**INSTRUCTIONS FOR THE TASK**
Write each line of the material exactly as given, from the top through the line that contains "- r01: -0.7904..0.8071", and omit all pictures.

**COLLECTED DATA**

= Beginning of Section =

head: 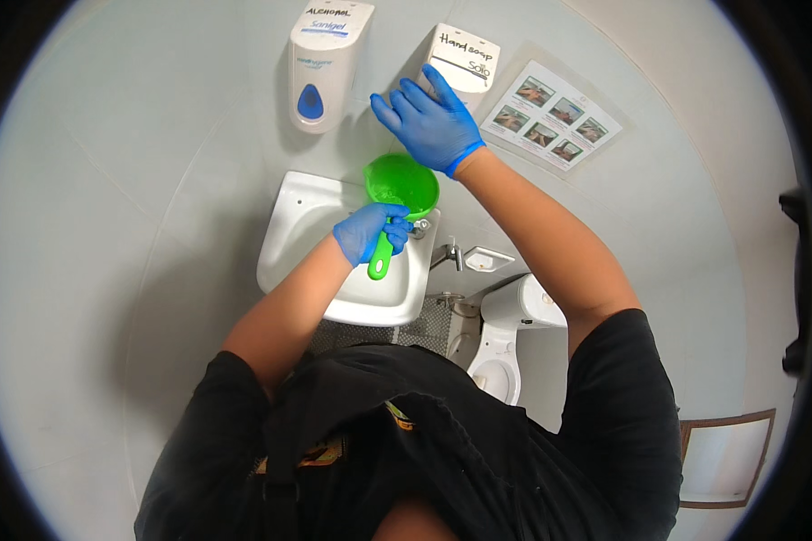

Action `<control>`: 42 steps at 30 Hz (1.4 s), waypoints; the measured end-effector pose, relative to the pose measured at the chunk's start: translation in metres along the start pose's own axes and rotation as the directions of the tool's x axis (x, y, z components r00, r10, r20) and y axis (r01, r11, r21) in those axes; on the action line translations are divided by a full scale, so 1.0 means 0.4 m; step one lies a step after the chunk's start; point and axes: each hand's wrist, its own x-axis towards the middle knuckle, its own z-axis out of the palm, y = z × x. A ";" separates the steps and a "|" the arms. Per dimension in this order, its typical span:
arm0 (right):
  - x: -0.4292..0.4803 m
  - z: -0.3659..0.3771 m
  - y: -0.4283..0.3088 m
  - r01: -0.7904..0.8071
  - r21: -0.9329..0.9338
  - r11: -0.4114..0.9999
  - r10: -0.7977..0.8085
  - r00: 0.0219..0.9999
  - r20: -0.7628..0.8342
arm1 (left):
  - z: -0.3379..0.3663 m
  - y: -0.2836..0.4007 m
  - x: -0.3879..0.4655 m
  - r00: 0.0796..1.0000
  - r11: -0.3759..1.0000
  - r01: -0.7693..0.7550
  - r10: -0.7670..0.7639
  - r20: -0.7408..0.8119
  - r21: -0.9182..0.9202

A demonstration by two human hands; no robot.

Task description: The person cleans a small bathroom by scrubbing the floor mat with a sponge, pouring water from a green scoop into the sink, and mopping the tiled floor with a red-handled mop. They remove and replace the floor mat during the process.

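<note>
Over the white washbasin (342, 213), my left hand (362, 237), in a blue disposable glove, grips the handle of a green plastic dipper (402, 179). The dipper's open bowl points away from me, and glossy wet-looking streaks show inside it. My right hand (433, 122), gloved the same way, is raised above the bowl with its fingers apart. Its fingers overlap the lower front of a white wall-mounted soap dispenser (465, 51); I cannot tell whether they press on it. The dispenser's lower end is hidden behind that hand.
A second white dispenser (325, 74) with a blue drop-shaped window hangs to the left. A laminated picture sheet (551, 115) is on the wall at right. Below are a metal wall tap (455, 255), a soap dish (488, 259) and a toilet (504, 351). The basin tap (420, 228) is beside my left hand.
</note>
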 end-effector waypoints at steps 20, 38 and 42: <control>-0.007 0.042 0.001 -0.050 0.003 0.999 0.050 0.999 0.004 | 0.033 0.002 -0.023 0.998 0.996 -0.012 0.018 -0.063 0.093; -0.014 0.066 -0.002 -0.103 0.026 0.994 0.106 0.988 -0.111 | 0.014 0.006 -0.016 0.996 0.996 0.087 -0.087 -0.034 0.009; -0.015 0.065 -0.005 -0.152 0.057 0.987 0.158 0.981 -0.114 | 0.012 0.007 -0.015 0.997 0.995 0.066 -0.064 -0.034 0.070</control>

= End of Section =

**SOLUTION**
head: 

Action `<control>`: 42 steps at 30 Hz (1.4 s), waypoints; the measured end-effector pose, relative to the pose measured at the chunk's start: translation in metres along the start pose's own axes and rotation as the directions of the tool's x axis (x, y, z components r00, r10, r20) and y axis (r01, r11, r21) in those axes; on the action line translations are divided by a full scale, so 1.0 means 0.4 m; step one lies a step after the chunk's start; point and axes: each hand's wrist, its own x-axis towards the middle knuckle, its own z-axis out of the palm, y = z × x. A ";" separates the steps and a "|" the arms. Per dimension in this order, its typical span:
arm0 (right):
  - x: -0.4292..0.4803 m
  - z: -0.3659..0.3771 m
  - y: -0.4283..0.3088 m
  - r01: -0.7904..0.8071

No additional response is required.